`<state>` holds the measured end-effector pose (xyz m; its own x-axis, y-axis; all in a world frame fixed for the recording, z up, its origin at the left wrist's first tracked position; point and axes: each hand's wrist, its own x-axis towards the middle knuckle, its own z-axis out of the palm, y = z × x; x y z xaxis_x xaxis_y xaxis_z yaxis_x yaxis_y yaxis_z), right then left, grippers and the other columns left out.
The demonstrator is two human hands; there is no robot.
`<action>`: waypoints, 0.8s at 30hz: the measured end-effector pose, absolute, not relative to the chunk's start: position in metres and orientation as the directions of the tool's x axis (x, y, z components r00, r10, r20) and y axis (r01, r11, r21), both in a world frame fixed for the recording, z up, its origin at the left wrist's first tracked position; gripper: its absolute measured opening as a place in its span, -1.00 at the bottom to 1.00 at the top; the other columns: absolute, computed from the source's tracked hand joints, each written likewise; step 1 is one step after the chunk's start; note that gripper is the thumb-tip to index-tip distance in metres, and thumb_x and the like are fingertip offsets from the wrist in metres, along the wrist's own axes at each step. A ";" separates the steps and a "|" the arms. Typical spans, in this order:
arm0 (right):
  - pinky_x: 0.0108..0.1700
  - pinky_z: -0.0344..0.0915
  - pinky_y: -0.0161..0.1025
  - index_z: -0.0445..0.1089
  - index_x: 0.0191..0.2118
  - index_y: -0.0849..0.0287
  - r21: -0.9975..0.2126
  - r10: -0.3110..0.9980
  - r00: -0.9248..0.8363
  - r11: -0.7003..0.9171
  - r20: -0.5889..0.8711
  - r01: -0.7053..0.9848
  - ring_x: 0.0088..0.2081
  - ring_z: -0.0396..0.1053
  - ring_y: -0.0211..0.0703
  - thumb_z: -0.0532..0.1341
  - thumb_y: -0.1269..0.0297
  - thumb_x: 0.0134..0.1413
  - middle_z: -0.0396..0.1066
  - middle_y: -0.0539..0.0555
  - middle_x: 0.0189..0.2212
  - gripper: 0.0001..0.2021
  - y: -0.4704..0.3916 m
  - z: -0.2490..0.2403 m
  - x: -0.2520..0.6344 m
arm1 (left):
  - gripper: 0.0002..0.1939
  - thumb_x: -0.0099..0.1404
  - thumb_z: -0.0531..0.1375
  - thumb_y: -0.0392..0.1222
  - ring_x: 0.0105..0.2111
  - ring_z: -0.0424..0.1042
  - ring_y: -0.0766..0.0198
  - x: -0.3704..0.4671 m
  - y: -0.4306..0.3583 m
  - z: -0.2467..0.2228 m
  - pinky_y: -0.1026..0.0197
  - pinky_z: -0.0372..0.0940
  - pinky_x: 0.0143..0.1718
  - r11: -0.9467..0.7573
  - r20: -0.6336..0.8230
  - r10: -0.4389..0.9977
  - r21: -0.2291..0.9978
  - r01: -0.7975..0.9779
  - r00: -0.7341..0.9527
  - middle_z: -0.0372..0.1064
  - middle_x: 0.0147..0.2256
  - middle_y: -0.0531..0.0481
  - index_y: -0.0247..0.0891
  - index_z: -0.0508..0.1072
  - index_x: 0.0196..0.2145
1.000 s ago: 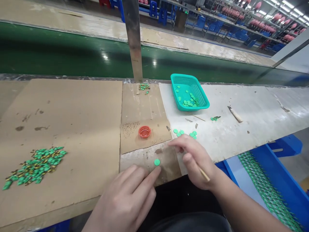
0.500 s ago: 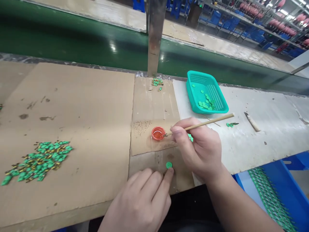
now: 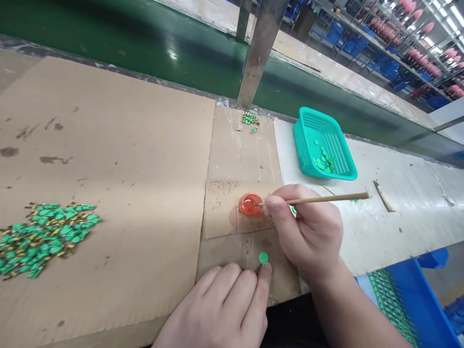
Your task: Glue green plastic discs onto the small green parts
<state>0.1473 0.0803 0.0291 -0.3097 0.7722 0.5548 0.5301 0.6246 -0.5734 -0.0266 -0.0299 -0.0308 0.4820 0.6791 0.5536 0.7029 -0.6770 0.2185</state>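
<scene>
My right hand [image 3: 308,227] pinches a thin wooden stick [image 3: 326,198]; its tip is at the inside of a small red cup [image 3: 250,204] of reddish liquid. My left hand [image 3: 228,304] lies on the cardboard, its index fingertip touching the lower edge of a round green disc [image 3: 263,257]; the other fingers are curled, and whether they hold anything is hidden. Part of another green piece [image 3: 294,210] shows behind my right hand.
Green and yellow pieces [image 3: 47,237] are heaped at the left, with a smaller pile [image 3: 250,118] at the back. A teal basket [image 3: 302,145] holds green discs. Right of it lies a knife-like tool [image 3: 384,197]. A blue bin [image 3: 416,295] stands lower right.
The stick's tip has moved from the cup's right rim to its inside, and the stick lies flatter. My left fingertip stays at the disc. The whole view has shifted and tilted.
</scene>
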 end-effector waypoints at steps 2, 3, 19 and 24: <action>-0.24 0.48 -0.33 0.50 -0.24 0.09 -0.567 0.763 -0.319 0.637 0.563 0.523 -0.36 0.54 -0.32 0.29 0.37 0.65 0.58 -0.11 -0.39 -0.74 0.081 0.028 0.148 | -0.62 0.52 0.18 -0.41 -0.42 0.44 0.15 -0.026 -0.029 -0.032 0.00 0.41 -0.38 -0.674 0.560 0.679 0.219 0.706 0.474 0.41 -0.37 0.05 -0.51 0.61 0.20; -0.23 0.47 -0.35 0.50 -0.23 0.09 -0.565 0.760 -0.321 0.640 0.565 0.521 -0.36 0.53 -0.34 0.29 0.38 0.65 0.57 -0.12 -0.38 -0.74 0.081 0.028 0.148 | -0.62 0.52 0.18 -0.41 -0.42 0.44 0.15 -0.025 -0.029 -0.033 0.00 0.41 -0.38 -0.674 0.561 0.679 0.219 0.706 0.474 0.41 -0.37 0.05 -0.51 0.61 0.20; -0.25 0.45 -0.37 0.50 -0.24 0.11 -0.566 0.757 -0.324 0.644 0.568 0.515 -0.36 0.53 -0.36 0.30 0.38 0.64 0.60 -0.11 -0.36 -0.74 0.082 0.027 0.149 | -0.64 0.52 0.19 -0.41 -0.40 0.44 0.14 -0.023 -0.030 -0.036 -0.01 0.39 -0.38 -0.677 0.575 0.673 0.223 0.702 0.466 0.41 -0.37 0.05 -0.47 0.63 0.17; -0.26 0.45 -0.37 0.50 -0.25 0.12 -0.570 0.759 -0.323 0.643 0.566 0.511 -0.37 0.52 -0.37 0.30 0.40 0.64 0.59 -0.11 -0.37 -0.73 0.083 0.027 0.147 | -0.65 0.51 0.19 -0.41 -0.40 0.44 0.13 -0.025 -0.031 -0.036 -0.02 0.38 -0.37 -0.674 0.577 0.674 0.225 0.704 0.461 0.40 -0.37 0.05 -0.47 0.64 0.17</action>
<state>0.1470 0.0828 0.0270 -0.3227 0.7585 0.5662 0.5111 0.6431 -0.5702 -0.0249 -0.0313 -0.0363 0.4612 0.6741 0.5770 0.7039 -0.6739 0.2246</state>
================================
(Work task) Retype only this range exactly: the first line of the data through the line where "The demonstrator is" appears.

(Exercise output)
`<state>` holds the measured end-effector pose (xyz m; its own x-axis, y-axis; all in a world frame fixed for the recording, z up, its origin at the left wrist's first tracked position; point and axes: each hand's wrist, its own x-axis towards the middle knuckle, its own z-axis out of the palm, y = z × x; x y z xaxis_x xaxis_y xaxis_z yaxis_x yaxis_y yaxis_z), right then left, grippers and the other columns left out.
The demonstrator is two human hands; there is no robot.

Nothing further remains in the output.